DATA FOR PROCESSING |

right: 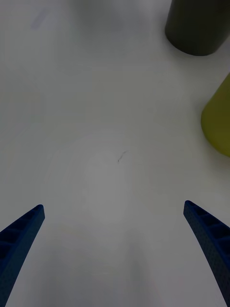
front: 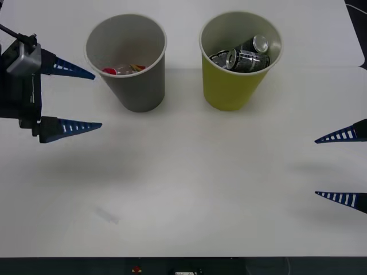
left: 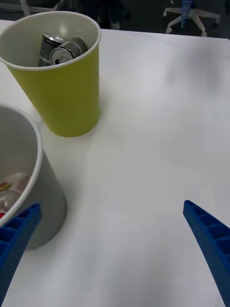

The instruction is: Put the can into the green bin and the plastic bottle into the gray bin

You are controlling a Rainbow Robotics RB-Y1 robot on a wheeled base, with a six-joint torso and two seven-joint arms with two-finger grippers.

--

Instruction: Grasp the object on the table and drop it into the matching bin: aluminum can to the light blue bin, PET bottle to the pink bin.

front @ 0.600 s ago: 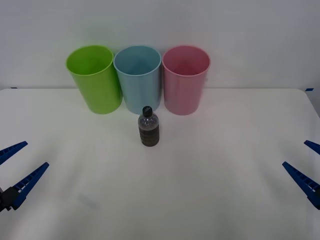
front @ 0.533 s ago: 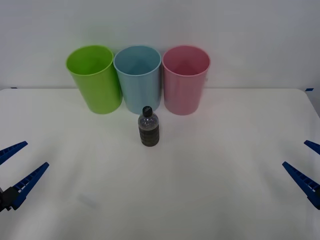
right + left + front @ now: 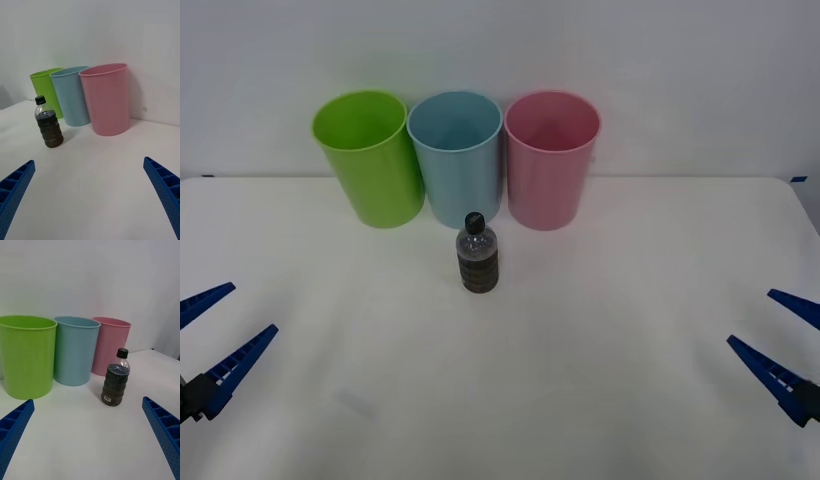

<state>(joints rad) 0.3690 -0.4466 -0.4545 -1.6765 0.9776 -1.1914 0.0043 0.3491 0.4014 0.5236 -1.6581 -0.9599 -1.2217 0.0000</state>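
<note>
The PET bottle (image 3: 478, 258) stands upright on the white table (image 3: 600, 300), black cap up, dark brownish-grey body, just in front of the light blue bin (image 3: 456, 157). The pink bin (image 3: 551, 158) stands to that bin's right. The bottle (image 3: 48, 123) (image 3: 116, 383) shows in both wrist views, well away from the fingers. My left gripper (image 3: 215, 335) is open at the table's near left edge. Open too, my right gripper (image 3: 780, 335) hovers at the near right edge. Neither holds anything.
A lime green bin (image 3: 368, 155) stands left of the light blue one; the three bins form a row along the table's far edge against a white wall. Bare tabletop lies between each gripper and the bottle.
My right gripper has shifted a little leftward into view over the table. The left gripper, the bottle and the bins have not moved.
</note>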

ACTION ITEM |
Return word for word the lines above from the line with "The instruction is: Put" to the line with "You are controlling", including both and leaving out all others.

RESPONSE TO THIS TASK |
The instruction is: Put the can into the green bin and the plastic bottle into the gray bin

You are controlling a Rainbow Robotics RB-Y1 robot on a wheeled base, with a six-joint torso and two seven-joint arms with two-finger grippers.

What came before is the complete response.